Typically, in Modern C++, you won’t be using raw pointers; however, the above problem can be replicated with any weak reference type. Keep your lifetimes hierarchical.

The one case where we still rely on a raw pointer is passing a non-owning pointer to an immutable type to a function.

struct SomeType {};

void some_func(const SomeType *ptr) {
if (ptr == nullptr) return;
*ptr; // process the data in SomeType
}

Open the example in Compiler Explorer.

If you see (or write) this type of function, the intention is:

  1. it is the responsibility of the caller that the pointer is valid and pointing to an object that will stay alive during the function call (or nullptr)
  2. the function is only expected to read the state of the object
  3. the function should not store this pointer for later use (since that invalidates the contract in 1.)

References

We will revisit pointers later in the course. For now, we will stick with another built-in tool for reference semantics: references.

You might have noticed that using pointers is relatively heavy in syntax. For example, we must use the address-of operator to obtain an address. To access the original value, we must dereference and check for nullptr while at it.

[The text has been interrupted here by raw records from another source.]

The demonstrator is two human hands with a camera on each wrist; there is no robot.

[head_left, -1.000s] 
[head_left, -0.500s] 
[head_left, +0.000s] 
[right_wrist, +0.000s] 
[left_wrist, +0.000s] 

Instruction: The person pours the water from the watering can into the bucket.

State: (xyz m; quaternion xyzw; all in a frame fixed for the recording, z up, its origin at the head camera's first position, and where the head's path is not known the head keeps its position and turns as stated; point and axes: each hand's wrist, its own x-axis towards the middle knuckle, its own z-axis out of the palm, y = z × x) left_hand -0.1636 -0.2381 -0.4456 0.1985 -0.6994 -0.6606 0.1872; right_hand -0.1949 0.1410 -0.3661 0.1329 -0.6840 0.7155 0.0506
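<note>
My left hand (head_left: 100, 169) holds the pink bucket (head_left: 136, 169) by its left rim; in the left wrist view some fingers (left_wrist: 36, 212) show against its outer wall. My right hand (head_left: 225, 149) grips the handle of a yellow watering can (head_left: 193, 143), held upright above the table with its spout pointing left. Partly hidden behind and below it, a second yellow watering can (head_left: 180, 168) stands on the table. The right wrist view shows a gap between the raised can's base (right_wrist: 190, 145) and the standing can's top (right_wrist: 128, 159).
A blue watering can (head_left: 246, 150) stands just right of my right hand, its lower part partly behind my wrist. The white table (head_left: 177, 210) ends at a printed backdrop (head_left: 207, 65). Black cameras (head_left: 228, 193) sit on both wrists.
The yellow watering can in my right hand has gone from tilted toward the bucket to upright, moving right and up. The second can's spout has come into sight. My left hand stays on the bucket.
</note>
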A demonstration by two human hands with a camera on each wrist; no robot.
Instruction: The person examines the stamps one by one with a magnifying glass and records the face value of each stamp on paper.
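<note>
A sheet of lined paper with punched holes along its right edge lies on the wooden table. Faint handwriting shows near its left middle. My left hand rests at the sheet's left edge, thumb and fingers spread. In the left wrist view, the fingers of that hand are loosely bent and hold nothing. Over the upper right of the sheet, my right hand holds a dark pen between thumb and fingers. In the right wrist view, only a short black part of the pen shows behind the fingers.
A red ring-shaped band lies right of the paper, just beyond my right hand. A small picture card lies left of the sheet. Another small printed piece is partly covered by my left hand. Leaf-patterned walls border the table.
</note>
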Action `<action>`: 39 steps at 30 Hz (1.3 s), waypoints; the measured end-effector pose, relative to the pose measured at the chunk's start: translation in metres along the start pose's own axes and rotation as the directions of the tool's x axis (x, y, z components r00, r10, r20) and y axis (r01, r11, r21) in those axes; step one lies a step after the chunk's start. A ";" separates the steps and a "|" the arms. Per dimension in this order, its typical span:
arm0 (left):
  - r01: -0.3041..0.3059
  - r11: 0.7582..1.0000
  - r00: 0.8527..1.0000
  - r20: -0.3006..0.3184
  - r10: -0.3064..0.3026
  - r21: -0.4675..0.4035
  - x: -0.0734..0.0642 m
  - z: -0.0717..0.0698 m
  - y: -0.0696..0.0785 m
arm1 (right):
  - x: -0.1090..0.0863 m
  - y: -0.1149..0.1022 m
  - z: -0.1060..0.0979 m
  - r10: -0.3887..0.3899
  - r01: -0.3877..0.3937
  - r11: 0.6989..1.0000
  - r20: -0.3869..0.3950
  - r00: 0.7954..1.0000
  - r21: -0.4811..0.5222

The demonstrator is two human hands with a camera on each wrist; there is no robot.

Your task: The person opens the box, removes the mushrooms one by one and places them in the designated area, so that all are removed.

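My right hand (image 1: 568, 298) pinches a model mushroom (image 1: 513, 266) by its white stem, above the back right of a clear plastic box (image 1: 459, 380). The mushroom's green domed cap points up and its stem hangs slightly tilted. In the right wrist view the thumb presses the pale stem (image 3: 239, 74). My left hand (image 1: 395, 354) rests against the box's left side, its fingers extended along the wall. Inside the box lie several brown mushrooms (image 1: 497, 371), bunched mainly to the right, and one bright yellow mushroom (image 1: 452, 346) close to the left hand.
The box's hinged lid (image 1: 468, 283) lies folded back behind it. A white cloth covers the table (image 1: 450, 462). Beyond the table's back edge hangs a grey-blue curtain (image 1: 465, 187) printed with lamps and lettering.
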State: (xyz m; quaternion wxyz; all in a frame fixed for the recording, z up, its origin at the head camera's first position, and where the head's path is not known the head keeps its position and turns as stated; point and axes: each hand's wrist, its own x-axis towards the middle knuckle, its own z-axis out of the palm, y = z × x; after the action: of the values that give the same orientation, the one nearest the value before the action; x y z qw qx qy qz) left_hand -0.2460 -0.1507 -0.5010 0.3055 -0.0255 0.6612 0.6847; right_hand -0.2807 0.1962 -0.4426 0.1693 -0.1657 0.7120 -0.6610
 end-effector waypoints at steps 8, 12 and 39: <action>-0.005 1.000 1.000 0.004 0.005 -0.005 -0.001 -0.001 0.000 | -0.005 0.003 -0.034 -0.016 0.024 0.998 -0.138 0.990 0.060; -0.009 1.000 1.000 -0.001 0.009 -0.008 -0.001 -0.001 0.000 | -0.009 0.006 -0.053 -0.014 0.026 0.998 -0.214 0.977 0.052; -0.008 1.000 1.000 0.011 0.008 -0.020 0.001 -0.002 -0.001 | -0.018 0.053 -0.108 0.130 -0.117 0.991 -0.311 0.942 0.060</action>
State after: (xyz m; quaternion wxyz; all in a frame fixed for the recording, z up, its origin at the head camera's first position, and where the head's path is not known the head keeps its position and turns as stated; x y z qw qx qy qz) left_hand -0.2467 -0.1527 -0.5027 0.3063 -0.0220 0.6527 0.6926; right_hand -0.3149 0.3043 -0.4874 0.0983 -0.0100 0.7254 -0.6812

A reference is internally a pointer. Unlike a pointer, a reference cannot be re-pointed and behaves as the referenced variable syntactically. This means we do not have to use either of the address-of/dereference operators.

int64_t x = 42;
int64_t &i = x; // reference to int64_t, referencing x
i = 20;
// i == x == 20

const int64_t &j = x; // immutable reference
// j == i == x == 20

Open the example in Compiler Explorer.

Because a reference behaves as the original variable, creating a reference to a reference creates a reference to the original variable (unlike with pointers).

int64_t x = 10;
int64_t &y = x;
int64_t &z = y;
z = 42;
// x == y == z == 42

Open the example in Compiler Explorer.

One of the use cases for references is operator overloading. We will go over this topic in detail later in the course. For now, let’s look at stream insertion and extraction. This is how you can enable stream input and output for custom types.

#include <iostream>
#include <iomanip>

struct Person {
int64_t id;
std::string name;
};

// Stream insertion operator
// - left argument ostream, we will mutate
// - right argument Person, we will only read
// - result, the ostream passed in as left argument
std::ostream& operator <<(std::ostream& out, const Person& p) {
// remember operator evaluation rules: left-to-right
// return (((out << p.id) << " ") << std::quoted(p.name))
// this is why we return the stream, so we can chain
return out << p.id << " " << std::quoted(p.name);
}

// Stream extraction operator
// - left argument istream, we will mutate
// - right argument Person, we will mutate
// - result, the istream passed in as left argument
std::istream& operator >>(std::istream& in, Person& p) {
return in >> p.id >> std::quoted(p.name);
}

int main() {
Person p1{1,"John Doe"};
Person p2{2,"Jane Doe"};

std::cout << p1 << "\n" << p2 << "\n";
// prints:
// 1 "John Doe"
// 2 "Jane Doe"

Person p3;
// For input: 3 "Taddeo Hilda"
std::cin >> p3;
std::cout << p3;
// prints:
// 3 "Taddeo Hilda"
}

Open the example in Compiler Explorer.

Safety

Because references are pointers (with better syntax), most of the same safety rules apply.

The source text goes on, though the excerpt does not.